In one FY20 highlight, 49 data sets were archived in the DASH Repository, which was deployed for operational use in FY19. One result is that NCAR data sets that did not previously have an established repository are now curated and publicly accessible, achieving compliance with U.S. Open Data policies. Other highlights included:
- GeoCAT implementation of significant computational and visualization functionalities from NCL. More than 10 NCL computational functions were implemented under the GeoCAT computational component (GeoCAT-comp). In addition, more than 90 visualization scripts were implemented in the GeoCAT plotting gallery. The successful GeoCAT implementation of those functions that were originally NCL methods demonstrated the feasibility of the pivot-to-Python strategy.
- Continued growth in the Visualization and Analysis Platform for Ocean, Atmosphere, and Solar Research (VAPOR) user community. The VAPOR data and visualization software package, used for efficient exploration of very large or complex 3D data sets, was cited in research publications more than 20 times in FY20. The latest stable release, v2.6, was downloaded more than 1,500 times during the fiscal year.
- RDA extracted the Integrated Surface Pressure Databank version 3 (ISPD V3) data collection from its native HDF5 format, and transformed and loaded it into a relational database structure to support more efficient data query and subset processing capabilities.
- Completion of univariate bias-correction of the NA-CORDEX data set for all high-priority variables and evaluation of multivariate bias correction.
- Major release of VAPOR 3.2 on February 3, 2020, incorporating a modern flow renderer and model renderer. Numerous other improvements were made regarding software performance and ease-of-use for end users. They included performance improvements enabled by modern C++ features, modern OpenGL capabilities, and a more user-friendly interface enabled by modern usage of the Qt GUI toolkit. VAPOR 3.2 accumulated 3,942 downloads.
- Completion of VAPOR code-base refactoring and integration of the remaining major version 2 features (for example, volume rendering, flow visualization, and Python processing) into version 3.1.
- New releases of all parallel Python tools in response to user issues, requests, and CMIP6 experiences.
- Pangeo deployment of an on-site JupyterHub instance with access to the GLADE and Cheyenne systems, deployment on Amazon Web Services, and the start of benchmarking efforts to measure performance and explore platform optimization.
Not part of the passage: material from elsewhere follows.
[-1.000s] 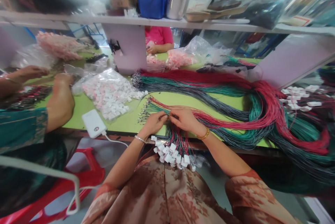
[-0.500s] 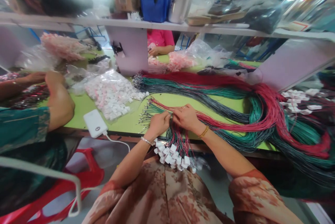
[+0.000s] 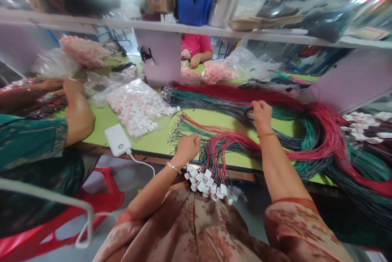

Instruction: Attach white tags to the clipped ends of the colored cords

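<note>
My left hand [image 3: 188, 148] is closed at the table's front edge, beside the free ends of red, green and black wires [image 3: 180, 129]; what its fingers pinch is hidden. Farther right and forward, my right hand [image 3: 262, 115] is closed above the black wires [image 3: 226, 110], with a small dark loop [image 3: 249, 113] at its fingertips that I cannot identify. Between my arms, a bunch of thin red and green wires [image 3: 222, 147] arches over the edge. White plastic connectors [image 3: 203, 180] hang from its ends above my lap.
A clear bag of white connectors [image 3: 134, 108] and a white power bank [image 3: 118, 140] with a cable lie to the left. Thick wire bundles [image 3: 324, 131] curve at right. A co-worker's arm [image 3: 76, 108] works at far left. A shelf [image 3: 171, 27] crosses above the table.
My right hand has left the spot beside my left hand and moved right and forward over the black wires. My left hand stays near the wire ends. The view has shifted slightly.
</note>
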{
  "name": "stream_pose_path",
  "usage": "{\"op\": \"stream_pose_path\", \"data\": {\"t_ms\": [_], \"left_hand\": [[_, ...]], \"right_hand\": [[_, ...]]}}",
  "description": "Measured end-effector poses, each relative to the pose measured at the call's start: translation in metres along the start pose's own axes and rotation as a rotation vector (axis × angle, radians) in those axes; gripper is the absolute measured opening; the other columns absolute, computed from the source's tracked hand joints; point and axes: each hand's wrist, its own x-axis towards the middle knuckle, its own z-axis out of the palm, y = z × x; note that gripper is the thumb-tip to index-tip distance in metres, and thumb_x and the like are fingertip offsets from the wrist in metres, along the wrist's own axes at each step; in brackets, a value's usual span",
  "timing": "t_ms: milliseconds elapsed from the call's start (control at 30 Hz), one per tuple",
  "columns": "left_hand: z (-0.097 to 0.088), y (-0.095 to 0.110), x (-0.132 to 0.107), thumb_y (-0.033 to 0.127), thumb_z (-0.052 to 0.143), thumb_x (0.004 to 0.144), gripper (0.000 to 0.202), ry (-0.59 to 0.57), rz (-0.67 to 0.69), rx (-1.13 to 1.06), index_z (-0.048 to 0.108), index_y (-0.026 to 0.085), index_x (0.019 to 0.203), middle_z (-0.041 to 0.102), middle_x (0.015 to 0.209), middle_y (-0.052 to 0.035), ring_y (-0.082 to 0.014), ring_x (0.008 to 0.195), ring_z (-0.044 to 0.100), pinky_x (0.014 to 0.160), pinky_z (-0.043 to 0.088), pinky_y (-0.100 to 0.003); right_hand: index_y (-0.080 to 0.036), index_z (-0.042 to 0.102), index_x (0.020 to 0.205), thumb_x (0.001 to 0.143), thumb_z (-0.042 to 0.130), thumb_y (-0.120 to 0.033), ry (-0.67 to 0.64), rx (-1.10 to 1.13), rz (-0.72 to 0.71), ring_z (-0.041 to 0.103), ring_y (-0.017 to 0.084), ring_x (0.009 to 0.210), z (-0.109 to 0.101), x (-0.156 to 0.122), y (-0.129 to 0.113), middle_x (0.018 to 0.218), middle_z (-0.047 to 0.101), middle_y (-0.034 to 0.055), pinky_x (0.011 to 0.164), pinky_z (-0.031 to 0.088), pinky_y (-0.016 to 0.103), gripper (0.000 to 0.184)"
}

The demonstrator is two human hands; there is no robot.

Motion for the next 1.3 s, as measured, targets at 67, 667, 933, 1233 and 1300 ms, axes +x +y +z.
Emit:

CISL continued to play an important role in NCAR’s ongoing commitment to the education and training of early-career scientists, engineers, and technicians with its successful Summer Internships in Parallel Computational Science (SIParCS) program. SIParCS was transitioned online successfully in order to provide 14 graduate and undergraduate students with the opportunity to learn from and work with 27 staff mentors throughout the lab despite the pandemic. The CISL Outreach, Diversity and Education (CODE) team decided in mid-April to go virtual. Instead of traveling from places like Idaho, Oregon, Wyoming, and Puerto Rico to spend several weeks in Boulder, the interns “arrived” on each other’s computer screens on Monday, May 18 to start their internships. Moving online required significant effort by the CODE team and others.